You then have a security model that separates the responsibilities of the test team from that of other developers. The team can generate many test cases in a secure environment. You could then seek community input into your test processes with having to worry about rogue code.

[+] jerf|1 year ago|reply
It is nuclear overkill for most problems you can think of.

But when you hit a problem that you need something like this for... you need something like this. The attempts to get around it or avoid it or do some unbelievably hacky thing leads to piles and piles of terrible, terrible code.

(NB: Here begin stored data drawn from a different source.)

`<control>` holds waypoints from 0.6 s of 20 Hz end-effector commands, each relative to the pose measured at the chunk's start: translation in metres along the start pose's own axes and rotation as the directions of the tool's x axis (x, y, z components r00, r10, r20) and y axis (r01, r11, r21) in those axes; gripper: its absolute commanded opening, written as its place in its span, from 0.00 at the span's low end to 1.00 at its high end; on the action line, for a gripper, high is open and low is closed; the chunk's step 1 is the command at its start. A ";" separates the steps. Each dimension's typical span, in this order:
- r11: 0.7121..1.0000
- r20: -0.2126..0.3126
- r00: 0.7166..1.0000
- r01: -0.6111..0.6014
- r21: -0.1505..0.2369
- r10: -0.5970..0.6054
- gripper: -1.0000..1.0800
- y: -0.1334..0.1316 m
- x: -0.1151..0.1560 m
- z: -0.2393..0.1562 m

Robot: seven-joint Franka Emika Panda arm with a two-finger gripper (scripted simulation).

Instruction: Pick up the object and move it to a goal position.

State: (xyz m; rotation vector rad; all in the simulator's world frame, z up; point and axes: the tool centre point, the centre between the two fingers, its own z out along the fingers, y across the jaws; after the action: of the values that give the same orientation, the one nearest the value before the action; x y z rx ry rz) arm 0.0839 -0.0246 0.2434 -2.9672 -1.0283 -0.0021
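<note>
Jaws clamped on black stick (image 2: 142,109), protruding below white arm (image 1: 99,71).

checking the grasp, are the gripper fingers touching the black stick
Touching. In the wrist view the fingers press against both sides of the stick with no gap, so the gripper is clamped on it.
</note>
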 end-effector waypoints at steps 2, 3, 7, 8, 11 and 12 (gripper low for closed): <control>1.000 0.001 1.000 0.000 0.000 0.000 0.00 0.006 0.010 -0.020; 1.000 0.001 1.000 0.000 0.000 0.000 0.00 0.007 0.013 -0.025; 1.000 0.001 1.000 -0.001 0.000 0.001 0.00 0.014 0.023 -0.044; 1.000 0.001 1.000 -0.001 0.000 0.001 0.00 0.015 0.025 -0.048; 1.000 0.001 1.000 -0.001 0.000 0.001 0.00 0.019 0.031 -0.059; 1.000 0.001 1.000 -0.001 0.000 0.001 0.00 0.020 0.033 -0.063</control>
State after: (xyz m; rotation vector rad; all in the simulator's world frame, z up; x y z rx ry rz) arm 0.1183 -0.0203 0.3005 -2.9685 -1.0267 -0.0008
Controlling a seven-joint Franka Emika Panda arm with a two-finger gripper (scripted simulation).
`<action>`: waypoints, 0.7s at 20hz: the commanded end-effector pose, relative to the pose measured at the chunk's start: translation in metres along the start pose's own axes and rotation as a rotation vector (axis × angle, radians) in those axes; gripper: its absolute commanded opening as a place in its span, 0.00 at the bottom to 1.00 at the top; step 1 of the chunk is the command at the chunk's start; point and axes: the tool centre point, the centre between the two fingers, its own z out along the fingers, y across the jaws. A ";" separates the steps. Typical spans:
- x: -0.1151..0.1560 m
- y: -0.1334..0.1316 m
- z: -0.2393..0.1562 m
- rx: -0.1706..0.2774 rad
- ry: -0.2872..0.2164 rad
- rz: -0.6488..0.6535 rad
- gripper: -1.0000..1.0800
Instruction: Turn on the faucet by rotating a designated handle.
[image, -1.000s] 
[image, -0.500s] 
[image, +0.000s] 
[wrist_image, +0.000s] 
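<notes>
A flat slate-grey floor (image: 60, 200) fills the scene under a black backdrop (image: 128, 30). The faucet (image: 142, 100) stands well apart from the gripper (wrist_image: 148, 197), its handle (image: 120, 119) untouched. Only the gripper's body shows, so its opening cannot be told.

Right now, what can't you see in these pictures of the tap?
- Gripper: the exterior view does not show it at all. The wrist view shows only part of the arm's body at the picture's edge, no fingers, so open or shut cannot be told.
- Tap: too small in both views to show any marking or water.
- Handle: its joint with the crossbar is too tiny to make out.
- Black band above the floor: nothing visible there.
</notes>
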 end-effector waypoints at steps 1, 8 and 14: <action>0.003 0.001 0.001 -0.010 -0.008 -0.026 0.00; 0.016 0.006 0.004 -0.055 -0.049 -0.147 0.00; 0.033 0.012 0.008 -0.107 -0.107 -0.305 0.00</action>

In 2024, though, I do try very hard to embed my DSLs in an existing serialization. It doesn't always work out, but, the case they show of directly embedding an AST into YAML is a worst-case scenario. In real life I've done things like specify a particular field carries an expr[1] expression to do that sort of thing, and then the structure of the rest of the file just follows normal serialization format.

[1]: https://github.com/expr-lang/expr , but I'm sure many static languages have something like this. If you don't know one, it's a good tool to put in the belt in case you ever need it.

[+] 0xCMP|1 year ago|reply
I wouldn't think of it for generating configuration. The example given implies they use it for fuzzing program inputs. It's purpose in the article is simple: generate a CSV with two columns and floats.

However, a DSL could be made to do anything. Generate particular kinds of PDFs, Excel files, intentionally incorrect CSV/TSV files, zipbombs, and etc.

All that is required is to wire it up in the Go side of things and then write a script to make use of it.

[+] randomdata|1 year ago|reply
> Also, this should have a (2022) in the title.

Is there something about the current state of world that has invalidated some or all of the content in the article?

[+] kubectl_h|1 year ago|reply
> I was expecting a section at the end where they demonstrate which services need a new language written just for it's configuration, but nope, just general examples.

Heh that was my first instinct as to why they built this as well but more for providing ergonomic ways to generate k8s objects for complex gitlab specific CRDs.